Dopo due anni di seminario a Policastro Bussentino, decide di terminare le scuole medie a Camerota, di cui sente la mancanza degli amici e delle partitelle nella piazzetta del paese. Dopo il primo anno di ginnasio ai Salesiani di Caserta, Antonio fa ritorno per l’estate a Camerota, dove si tiene un importante torneo di calcio stracittadino, in cui nessuno vuole sfigurare. Quasi per caso, segno del destino, in occasione di una partita incrocia gli occhi di una ragazza, Graziella, che sarebbe diventata la donna della sua vita e dalla quale poi ebbe due figli.
Grazie ad un amico, Antonio viene tesserato dall’Albanella, seconda categoria. E’ la sua prima stagione da calciatore, ormai gli anni del calcio da strada sono alle spalle. Per lui un’ottima annata che gli vale l’invito a partecipare ad torneo estivo ad Agropoli. Dove arriva la svolta: viene notato da un emissario della Salernitana chiamato a costruire la formazione Berretti.
Così Antonio passa in maglia granata per un milione di lire, all’epoca non certo cifre di poco conto.
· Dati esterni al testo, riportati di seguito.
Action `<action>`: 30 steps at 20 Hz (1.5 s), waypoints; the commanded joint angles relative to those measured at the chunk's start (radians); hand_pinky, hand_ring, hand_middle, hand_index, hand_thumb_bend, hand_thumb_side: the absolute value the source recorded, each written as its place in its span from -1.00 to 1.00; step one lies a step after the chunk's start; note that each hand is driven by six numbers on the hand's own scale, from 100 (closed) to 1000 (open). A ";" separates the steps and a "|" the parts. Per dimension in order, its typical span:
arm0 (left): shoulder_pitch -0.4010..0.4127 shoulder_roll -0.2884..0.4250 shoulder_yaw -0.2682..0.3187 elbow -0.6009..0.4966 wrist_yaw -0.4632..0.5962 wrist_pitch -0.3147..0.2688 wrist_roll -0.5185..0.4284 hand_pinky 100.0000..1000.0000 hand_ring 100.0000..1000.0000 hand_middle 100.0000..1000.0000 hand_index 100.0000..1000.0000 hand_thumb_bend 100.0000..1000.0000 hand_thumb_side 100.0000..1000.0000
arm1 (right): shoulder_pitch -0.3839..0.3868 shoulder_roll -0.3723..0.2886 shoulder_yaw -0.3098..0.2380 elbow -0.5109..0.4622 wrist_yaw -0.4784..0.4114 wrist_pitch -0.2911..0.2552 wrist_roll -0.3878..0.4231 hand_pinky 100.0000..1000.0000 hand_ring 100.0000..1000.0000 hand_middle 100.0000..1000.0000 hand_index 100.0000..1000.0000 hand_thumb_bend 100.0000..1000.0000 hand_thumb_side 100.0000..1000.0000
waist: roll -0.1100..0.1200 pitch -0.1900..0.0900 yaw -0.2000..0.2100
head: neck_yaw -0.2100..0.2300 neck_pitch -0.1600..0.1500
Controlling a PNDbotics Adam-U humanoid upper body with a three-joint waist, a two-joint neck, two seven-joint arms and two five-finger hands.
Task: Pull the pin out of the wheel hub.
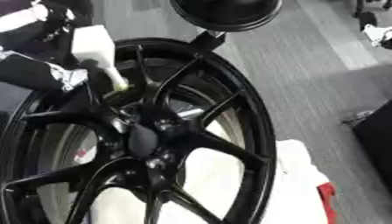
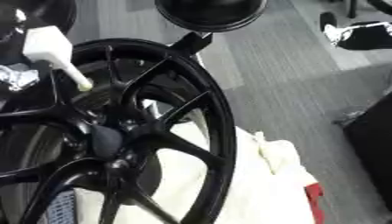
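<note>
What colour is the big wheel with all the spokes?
The wheel is glossy black all over, rim and spokes alike. It shows best in the left eye view.

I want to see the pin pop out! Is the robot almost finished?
Nearly, it seems. The white pin is up at the upper left of the wheel, away from the hub in the middle, so it looks pulled out. The left hand is right beside the pin. What is left is to carry it clear, as its tip sits close to the spokes.
</note>
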 commanded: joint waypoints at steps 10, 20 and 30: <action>0.247 0.151 0.415 0.023 0.153 -0.037 0.379 0.13 -0.10 -0.58 -0.08 -1.00 -0.58 | 0.019 -0.035 -0.047 -0.012 0.006 0.011 -0.026 0.73 0.40 0.22 0.50 -1.00 -0.67 | -0.021 -0.019 0.030 | -0.019 -0.012; 0.462 0.150 0.600 0.282 0.173 -0.129 0.495 0.43 0.27 -0.05 0.43 -1.00 -0.44 | 0.036 -0.035 -0.072 -0.012 0.009 0.018 -0.044 0.73 0.39 0.22 0.50 -1.00 -0.69 | -0.036 -0.016 0.056 | -0.025 -0.011; 0.499 0.133 0.612 0.350 -0.091 -0.177 0.217 0.65 0.65 0.50 0.78 -0.82 0.01 | 0.036 -0.030 -0.071 -0.008 0.006 0.015 -0.041 0.73 0.40 0.22 0.51 -1.00 -0.70 | -0.049 -0.023 0.058 | 0.011 -0.001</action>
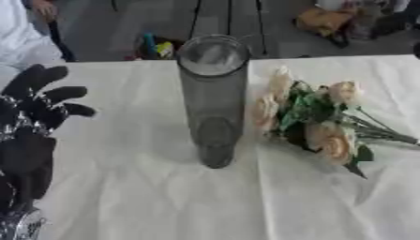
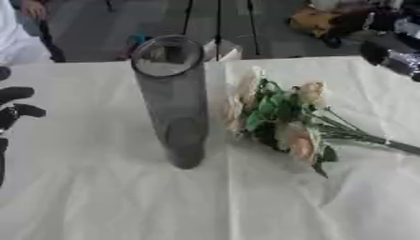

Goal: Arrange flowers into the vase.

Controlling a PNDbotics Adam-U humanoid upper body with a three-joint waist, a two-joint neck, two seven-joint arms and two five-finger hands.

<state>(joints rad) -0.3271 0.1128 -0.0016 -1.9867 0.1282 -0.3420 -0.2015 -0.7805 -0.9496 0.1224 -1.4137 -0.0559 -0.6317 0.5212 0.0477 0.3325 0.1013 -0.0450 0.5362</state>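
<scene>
A tall clear glass vase [image 1: 213, 101] stands upright in the middle of the white-clothed table [image 1: 147, 197], with nothing in it. Just right of it lies a bunch of cream and peach flowers [image 1: 316, 119] with green leaves, blooms towards the vase and stems [image 2: 369, 138] running off to the right. My left hand [image 1: 37, 105] hovers at the table's left side, fingers spread and straight, holding nothing and well apart from the vase. A black and silver part of my right hand [image 2: 392, 55] shows at the upper right edge, above the table's far right corner and away from the flowers.
The table's far edge [image 1: 107, 62] runs just behind the vase. Beyond it is a grey floor with coloured clutter [image 1: 156, 47] and a brown bundle [image 1: 324, 19]. A person in white [image 1: 20, 37] is at the far left corner.
</scene>
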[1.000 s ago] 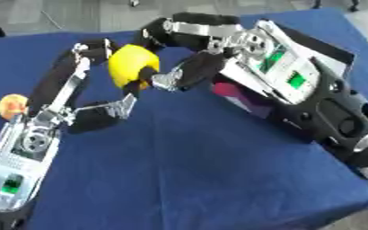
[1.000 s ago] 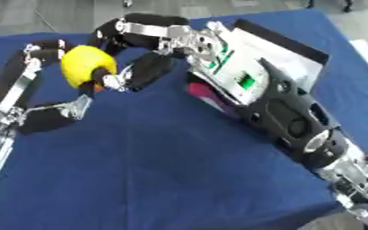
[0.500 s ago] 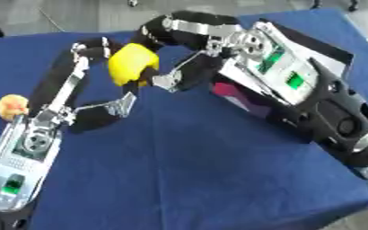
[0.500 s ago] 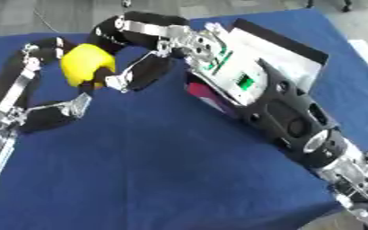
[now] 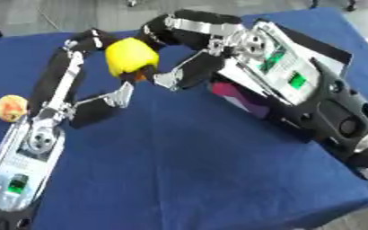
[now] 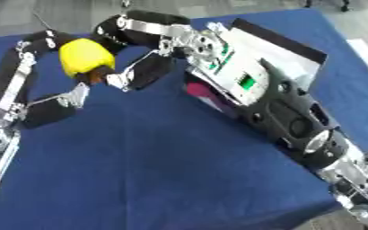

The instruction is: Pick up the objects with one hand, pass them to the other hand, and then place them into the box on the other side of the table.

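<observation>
At the far left a small round orange-and-yellow fruit (image 5: 11,108) lay on your blue tablecloth (image 5: 187,170), your left hand (image 5: 77,85) and right hand (image 5: 189,58) both curled around the smooth yellow lemon-shaped object (image 5: 130,55) above it, the dark box (image 5: 313,49) lying right.

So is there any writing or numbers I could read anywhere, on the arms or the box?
No text can be read.
Right arm: green lit patches, no legible characters.
Left arm: a small green patch, too blurred to read.
Box: no label visible.
Yellow object: plain, no markings.
</observation>
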Action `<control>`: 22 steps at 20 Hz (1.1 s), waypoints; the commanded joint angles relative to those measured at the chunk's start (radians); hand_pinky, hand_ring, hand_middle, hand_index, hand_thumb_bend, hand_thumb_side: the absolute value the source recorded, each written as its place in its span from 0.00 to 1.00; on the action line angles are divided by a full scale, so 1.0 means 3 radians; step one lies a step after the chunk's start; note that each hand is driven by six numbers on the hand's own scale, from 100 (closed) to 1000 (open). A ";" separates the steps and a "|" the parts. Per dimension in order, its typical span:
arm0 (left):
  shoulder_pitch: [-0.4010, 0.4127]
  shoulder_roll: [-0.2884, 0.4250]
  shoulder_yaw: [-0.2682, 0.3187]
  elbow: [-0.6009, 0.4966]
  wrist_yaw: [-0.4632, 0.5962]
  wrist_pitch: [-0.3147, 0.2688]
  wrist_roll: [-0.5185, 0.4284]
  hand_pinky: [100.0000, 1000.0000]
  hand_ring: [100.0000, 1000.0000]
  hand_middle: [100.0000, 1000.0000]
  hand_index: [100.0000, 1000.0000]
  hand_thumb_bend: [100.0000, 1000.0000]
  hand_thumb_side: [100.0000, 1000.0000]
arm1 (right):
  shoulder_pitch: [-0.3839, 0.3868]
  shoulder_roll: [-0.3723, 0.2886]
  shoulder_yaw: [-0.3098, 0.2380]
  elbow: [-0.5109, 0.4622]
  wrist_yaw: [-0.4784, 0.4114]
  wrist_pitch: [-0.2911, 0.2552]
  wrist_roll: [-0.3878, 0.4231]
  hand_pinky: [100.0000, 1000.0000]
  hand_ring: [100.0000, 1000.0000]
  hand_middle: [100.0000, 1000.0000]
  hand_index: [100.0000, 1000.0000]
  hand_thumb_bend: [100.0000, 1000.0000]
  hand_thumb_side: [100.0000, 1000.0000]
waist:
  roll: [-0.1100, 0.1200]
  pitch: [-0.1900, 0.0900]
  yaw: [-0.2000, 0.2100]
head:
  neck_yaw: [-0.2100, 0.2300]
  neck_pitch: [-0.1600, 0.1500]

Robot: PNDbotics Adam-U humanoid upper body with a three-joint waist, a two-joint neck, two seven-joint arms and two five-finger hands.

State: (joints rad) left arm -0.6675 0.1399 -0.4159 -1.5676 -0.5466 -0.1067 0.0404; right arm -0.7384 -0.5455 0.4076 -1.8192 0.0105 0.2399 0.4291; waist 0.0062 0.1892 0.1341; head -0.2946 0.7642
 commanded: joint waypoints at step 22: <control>0.0066 0.0170 0.0059 -0.0074 -0.0301 -0.0322 -0.0235 0.81 0.71 0.69 0.81 0.54 0.48 | -0.0010 -0.0232 -0.0188 -0.0083 -0.0134 0.0139 -0.0352 0.83 0.62 0.52 0.53 0.00 0.00 | -0.0013 -0.0047 -0.0037 | 0.0009 0.0019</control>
State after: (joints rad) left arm -0.6368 0.1723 -0.4092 -1.5688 -0.6353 -0.2039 -0.0351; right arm -0.7290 -0.5867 0.3685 -1.8249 -0.0231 0.2819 0.3305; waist 0.0062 0.1892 0.1234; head -0.2939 0.7642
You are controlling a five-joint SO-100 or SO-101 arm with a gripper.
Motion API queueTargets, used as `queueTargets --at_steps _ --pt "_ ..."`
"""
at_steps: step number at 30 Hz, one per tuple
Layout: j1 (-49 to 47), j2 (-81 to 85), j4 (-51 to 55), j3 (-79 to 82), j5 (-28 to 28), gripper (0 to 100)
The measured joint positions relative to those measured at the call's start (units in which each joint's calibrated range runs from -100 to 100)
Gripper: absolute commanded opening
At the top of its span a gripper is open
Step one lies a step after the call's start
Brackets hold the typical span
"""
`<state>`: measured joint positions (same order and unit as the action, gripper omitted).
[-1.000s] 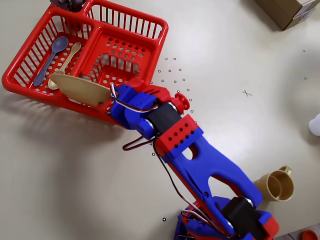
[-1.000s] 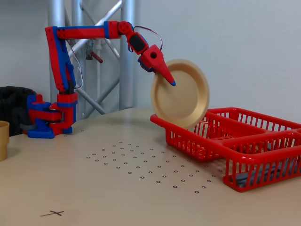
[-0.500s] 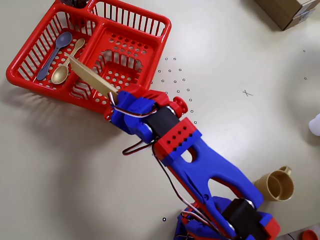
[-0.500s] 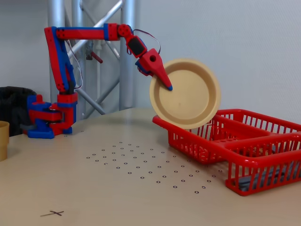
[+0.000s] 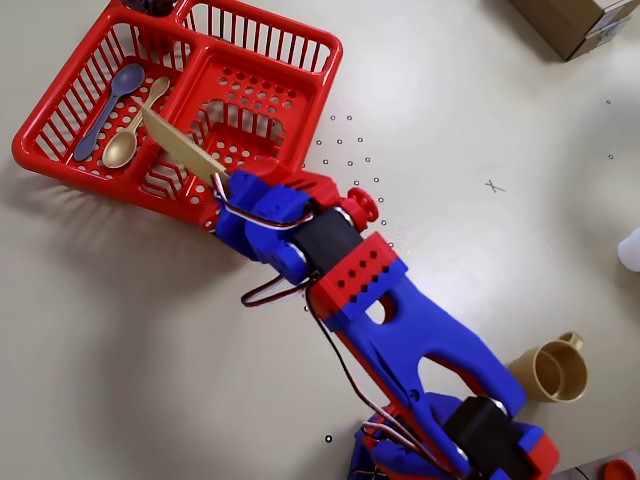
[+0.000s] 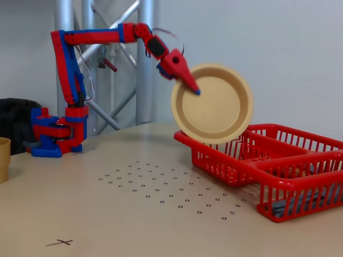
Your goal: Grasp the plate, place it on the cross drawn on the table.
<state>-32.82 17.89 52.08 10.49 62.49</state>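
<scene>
The beige-yellow plate (image 6: 214,107) hangs upright in the air above the near end of the red basket (image 6: 268,160). In the overhead view it shows edge-on as a thin sliver (image 5: 180,146) over the basket (image 5: 60,165). My gripper (image 6: 193,87) is shut on the plate's rim at its upper left in the fixed view, and it also shows in the overhead view (image 5: 222,182). The pen-drawn cross (image 5: 494,186) lies on the table (image 5: 480,100) well to the right of the arm, and it shows at the front left in the fixed view (image 6: 60,242).
A grey-blue spoon (image 5: 108,108) and a beige spoon (image 5: 132,130) lie in the basket's left compartment. A beige handled cup (image 5: 553,370) stands at the lower right. A cardboard box (image 5: 580,22) sits at the top right. A grid of small ringed dots (image 6: 166,187) marks the table.
</scene>
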Motion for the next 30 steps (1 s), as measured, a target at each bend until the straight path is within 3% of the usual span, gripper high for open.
queueTargets --at_steps 6,13,20,30 --pt "-0.09 0.0 0.0 -7.41 -0.63 0" --pt "1.0 0.0 -0.48 -8.14 4.69 0" --pt "8.65 7.52 -2.64 -1.27 13.63 0" --pt "19.3 19.77 -2.72 9.31 17.19 0"
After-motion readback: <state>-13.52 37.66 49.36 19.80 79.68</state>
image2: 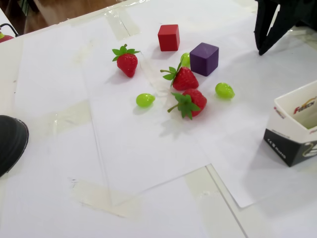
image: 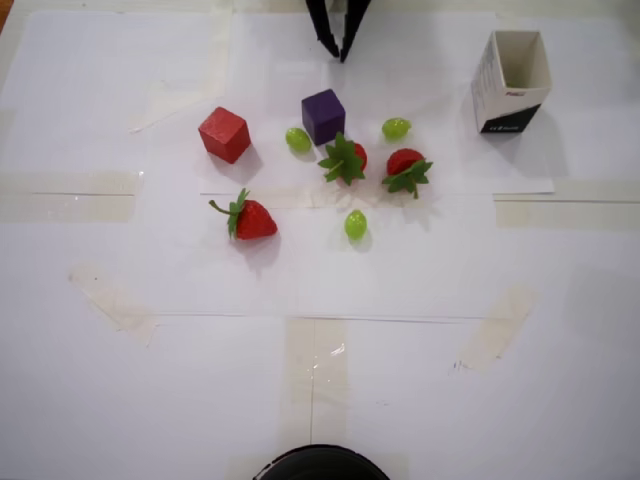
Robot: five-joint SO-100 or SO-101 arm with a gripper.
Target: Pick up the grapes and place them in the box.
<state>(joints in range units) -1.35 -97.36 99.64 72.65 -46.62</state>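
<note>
Grapes (image: 298, 139): glossy light green. Strawberries (image: 252, 218): red, green leaves. Cubes: red (image: 224, 134), purple (image: 323, 116). Box (image: 510, 82), upper right: white, black band. Gripper (image: 338, 50): black.

Black two-finger gripper, only its tips in shot

In the overhead view the gripper (image: 338, 50) shows as two slim matte-black fingers (image: 321, 28), each tapering to a sharp point, the pair forming a narrow V with pale paper visible between them. The fixed view gives the gripper (image2: 261, 48) as broader, flat black plates with angular edges and a slit of light between them. Plain black plastic; any cables, screws or markings are cropped out or cannot be made out.
</note>
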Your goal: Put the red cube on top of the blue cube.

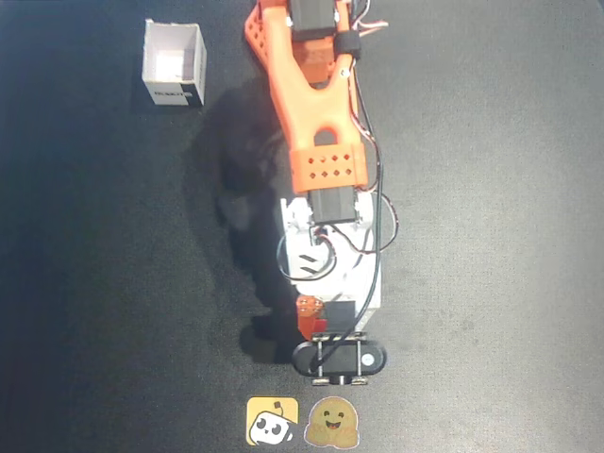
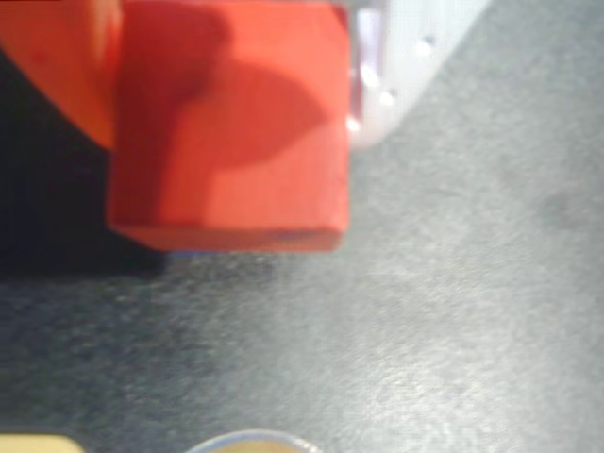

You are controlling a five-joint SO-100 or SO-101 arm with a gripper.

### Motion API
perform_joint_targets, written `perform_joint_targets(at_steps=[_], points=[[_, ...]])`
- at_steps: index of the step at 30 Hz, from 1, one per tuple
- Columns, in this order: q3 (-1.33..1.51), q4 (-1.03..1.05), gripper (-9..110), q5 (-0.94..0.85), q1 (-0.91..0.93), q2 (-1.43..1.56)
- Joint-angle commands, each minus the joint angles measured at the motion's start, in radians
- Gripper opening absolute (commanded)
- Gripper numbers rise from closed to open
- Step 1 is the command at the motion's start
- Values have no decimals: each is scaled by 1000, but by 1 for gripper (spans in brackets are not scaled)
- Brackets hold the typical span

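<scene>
Pincer [image 2: 226, 19] pinching the small matte red cube [image 2: 231, 123]; I judge carry underway, blue cube unseen, locate it next.

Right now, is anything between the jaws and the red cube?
Nothing visible. In the wrist view the red cube sits directly between the jaws, orange one left, white one right. The blue cube shows in neither view.

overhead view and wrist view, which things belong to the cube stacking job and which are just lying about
Job: small matte bright-red cube, held between the orange and white fingers; no blue cube visible.
Lying about: white open-topped box; two cartoon stickers, yellow and tan.
</scene>
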Motion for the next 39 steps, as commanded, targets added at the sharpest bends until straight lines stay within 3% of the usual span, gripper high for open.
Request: perform_joint_targets(at_steps=[1, 10, 19, 21, 27, 33, 39], points=[[-46, 9, 7, -14, 5, 66], [-23, 6, 7, -17, 2, 67], [-11, -5, 18, -17, -5, 71], [-11, -8, 24, -17, -6, 74], [-11, -21, 26, -17, -9, 94], [14, -8, 26, -17, -20, 233], [212, 31, 22, -18, -29, 508]])
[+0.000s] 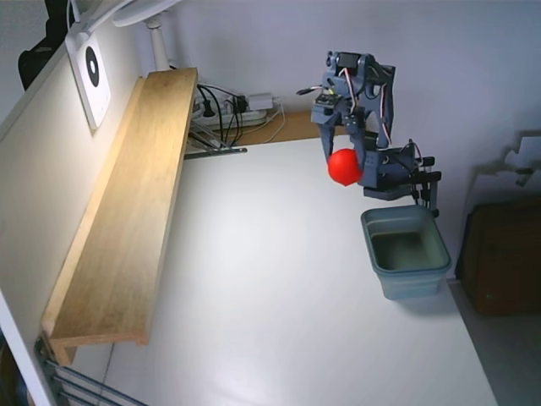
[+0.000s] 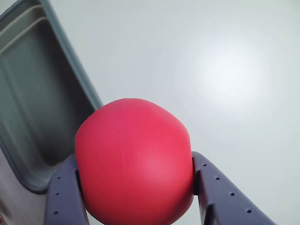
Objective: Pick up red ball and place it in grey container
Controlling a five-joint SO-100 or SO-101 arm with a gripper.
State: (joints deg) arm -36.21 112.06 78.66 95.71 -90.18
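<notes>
Pincer grips red ball aloft; only wrist view shows grey container alongside.

Arm raised above the counter, upper links folded, wrist pitched downward. Gripper hangs clear of the surface, jaws pointing down. Jaws clamped on the red ball, one finger pressing each side. Wrist view: both dark perforated fingers contact the ball's flanks, ball seated low between them.
</notes>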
Inizia a concretizzarsi il suo sogno. Ma il contratto nasconde un inganno: la Salernitana avrebbe dovuto pagare all’Albanella un milione di lire per ogni presenza di Antonio in prima squadra. Il ragazzo, all’oscuro di tutto, vive con trepidazione l’attesa dell’esordio sul terreno di gioco del vecchio stadio Vestuti. Con i granata vince il torneo Berretti, che per anni resterà l’unico trofeo esposto nella bacheca della Salernitana. Ma “il magico sinistro” di Antonio non riuscì mai a calcare il glorioso terreno del Vestuti, il sogno di indossare la maglia numero 11 rimase tale. Una grande delusione, un’umiliazione.
Dopo aver girovagato in squadre di categorie inferiori, all’età di 24 anni, si trasferisce a Torino in cerca di lavoro. Anche qui riesce a mettere in mostra le sue doti calcistiche, ma il richiamo della sua terra e soprattutto dell’amore lo riporta a Camerota. Mette su famiglia ma non abbandona il calcio. Viene tesserato dallo Scario, prima categoria, che gli offre anche un lavoro.
Purtroppo la malattia non gli permette di completare il suo diario di vita. Ma dalle tante testimonianze raccolte si apprende che Antonio Esposito ha creato una scuola calcio, un progetto per soddisfare la voglia di giocare a calcio dei bambini in strutture moderne. Ciò che Rombo di tuono cilentano ha tramandato ai propri figli, ben descritti dall’autore nel capitolo finale del manuale, sono solidi valori sportivi e morali.
Antonio ha smesso di giocare troppo presto perché, intrapresa la carriera da allenatore, reputò giusto dedicarsi con tutte le forze a una sola attività. Il suo ultimo sogno, la scuola calcio, sta avendo un successo importante. A testimoniarlo, tra le righe dell’ultimo capitolo, è il sindaco di Camerota: “Quando cominciò a smettere di fare l’allenatore pensava alle nuove generazioni di Marina. Voleva organizzare quello che era mancato prima a lui, far sì che si potessero evitare gli errori che lui aveva commesso e che non gli avevano permesso di poter giocare in categorie più consone al suo talento“.
“La sua forte passione per il calcio”, chiosa l’autore Pierro nelle pagine conclusive del volume, “fa pensare che Antonio non abbia mai smesso di giocare e che, anche da lassù, stia giocando in un cortile, con un pallone fatto di stracci, nel Paradiso”.